Maintaining the proper inflation of the lung during the treatment of RDS is crucial in avoiding the atelectasis and trauma induced from the opening of collapsed alveoli. The importance of positive end expiratory pressure (PEEP) and its role in managing the infant with RDS has been known for quite some time [9].

It is now known that proper levels of PEEP are important in avoiding atelectotrauma and protecting the infant from developing BPD [9]. In 1974 Webb and Tierney reported that higher levels of PEEP were protective against the injury caused by higher inflation pressures in animals [10].

Others have since found the same findings in infants. In 1992 Van Mater et al reported their findings after examining the outcomes of infants from three different Harvard-associated nurseries. The authors found that infants exposed to higher levels of PEEP developed BPD less often [10].

Equally important in the evolution of BPD is the overdistention of alveoli that occurs when infants are ventilated at pressures that result in delivered tidal volumes above 4-6 mL/kg.

Volutrauma, as it has become known, is increasingly recognized as something to be avoided in an attempt to decrease the number of infants with BPD. Infants who experienced PaCO2 levels below the physiologic range have an increased risk of BPD, grade III/IV intraventricular hemorrhage, cystic periventricular leukomalacia and cerebral palsy [11,12].

Two articles published in 1989 and 1995 retrospectively evaluated the effects of hypocarbia on the outcomes of premature infants and found that it was associated with a greater risk of BPD [13,14]. Wanting to avoid overdistention and hypocarbia and avoiding them are often two separate issues.

The disease processes affecting a newborn are often moving targets and the clinical indicators lag behind the improving lung disease. Currently the best signs that an infant is receiving too much support are evidence of added pressure without continued increase in volume on the pressure-volume loop, and the laboratory evidence of hypocarbia (Fig. 1).

FIG 1.

The result of preterm birth, atelectotrauma, volutrauma and the exposure to oxygen is inflammation.
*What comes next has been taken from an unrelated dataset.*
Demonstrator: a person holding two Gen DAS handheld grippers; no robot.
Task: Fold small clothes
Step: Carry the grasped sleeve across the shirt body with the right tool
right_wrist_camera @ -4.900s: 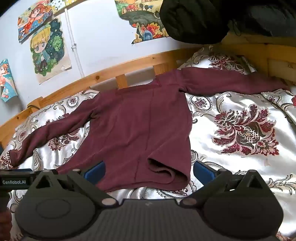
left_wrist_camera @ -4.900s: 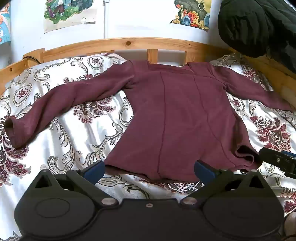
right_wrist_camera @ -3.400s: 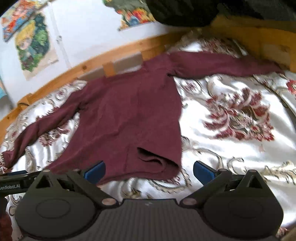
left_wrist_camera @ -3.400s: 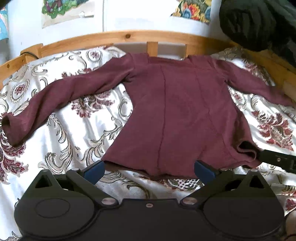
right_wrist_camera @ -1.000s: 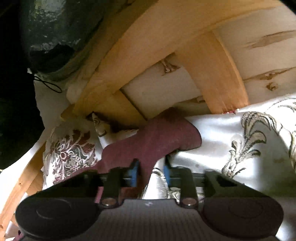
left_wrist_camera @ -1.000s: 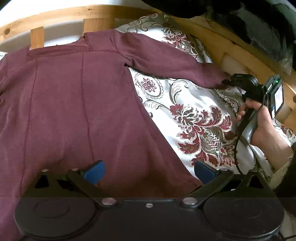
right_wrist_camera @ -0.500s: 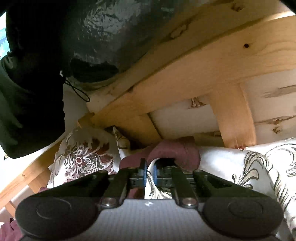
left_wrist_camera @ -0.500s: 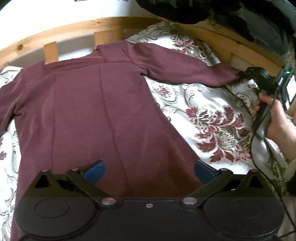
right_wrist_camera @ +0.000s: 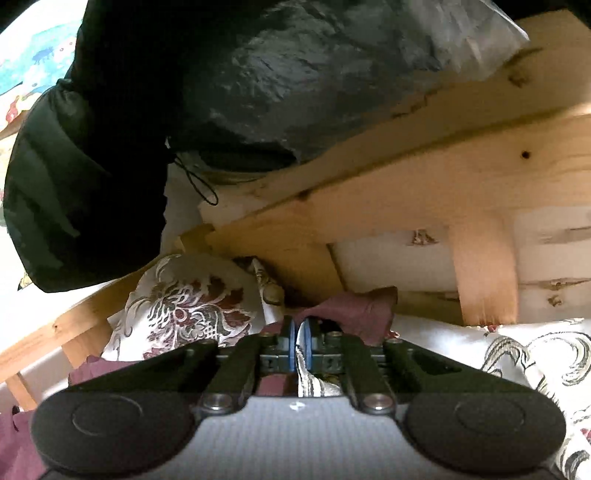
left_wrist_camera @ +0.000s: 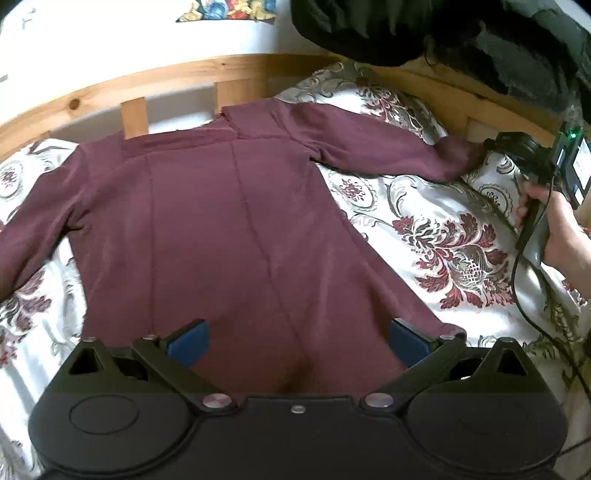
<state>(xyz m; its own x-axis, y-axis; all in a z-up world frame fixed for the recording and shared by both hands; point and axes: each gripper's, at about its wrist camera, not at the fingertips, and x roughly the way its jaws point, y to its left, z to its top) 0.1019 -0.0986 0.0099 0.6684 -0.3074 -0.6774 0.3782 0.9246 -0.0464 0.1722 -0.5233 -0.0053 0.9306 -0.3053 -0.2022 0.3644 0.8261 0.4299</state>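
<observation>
Bed (left_wrist_camera: 436,243) seen first, covered in a white satin sheet with dark red flower prints and bounded by a pale wooden frame (left_wrist_camera: 173,79). Above the frame, at the far right corner, a heap of dark bedding (left_wrist_camera: 443,29), also filling the top of the right wrist view.

Spread flat on the bed, a maroon long-sleeved top (left_wrist_camera: 221,221), neckline toward the frame, hem nearest the left camera. One sleeve stretched out to the left edge of the picture, the other (left_wrist_camera: 369,147) stretched right, its cuff reaching the bed's far right corner, just beside the frame.

Left tool (left_wrist_camera: 297,338) hovered low over the hem with its blue pads wide apart, nothing between them.

Right tool (right_wrist_camera: 300,339) sat at that right cuff, fingers pressed nearly together, pinching maroon cloth (right_wrist_camera: 354,306) and, it seemed, a sliver of white sheet between the pads. Bunched cuff rose just past the fingertips, against the wooden frame.

In the left view, right hand (left_wrist_camera: 554,221) wrapped around the tool's handle, a black cable trailing down across the sheet.
</observation>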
Ogden et al in 1984 and Arnon et al in 1993 published evidence that mechanically ventilated infants who developed BPD had persistently elevated levels of neutrophils in bronchial lavage samples [15-17].

Other inflammatory mediators are also elevated in infants that develop BPD, including leukotrienes, platelet-activating factors and fibroblast-activating factors [18].

This inflammatory response starts the cascade that leads to parenchymal injury and remodeling that becomes BPD.

Clinical reasoning for permissive hypercapnea

During the past decade methods of management have changed to include more gentle ventilation, but only recently have results of randomized trials been published evaluating the approach of permissive hypercapnea.

The first experience with permissive hypercapnea as a strategy for managing patients needing assisted ventilation was in the treatment of adult respiratory distress syndrome during the late 1980s and early 1990s.

Studies in adults suffering from acute respiratory distress syndrome (ARDS) reported increased survival and fewer days on the ventilator in patients treated with pressure-limited ventilation to minimize potential barotrauma and allowing hypercapnea [19-21].

The first pediatric experience involved a patient suffering ARDS secondary to burn injuries treated successfully with a strategy involving pressure-limited ventilation and hypercapnea [22].

A subsequent retrospective study supported this approach to ventilation as potentially beneficial for pediatric patients suffering from ARDS secondary to burn injury [23].

The initial experience with permissive hypercapnea in the treatment of newborns came in the management of congenital diaphragmatic hernia. Centers began to move away from managing congenital diaphragmatic hernia with aggressive hyperventilation and alkalosis and employing a strategy involving lower peak inspiratory pressures or high frequency oscillatory ventilation and hypercapnea.

Infants treated in this way had improved outcomes and decreased mortality [24]. During the same period that authors were exploring the clinical application in children and infants, investigators started to examine the effects of elevated partial pressures of carbon dioxide (PaCO2) in models of lung injury.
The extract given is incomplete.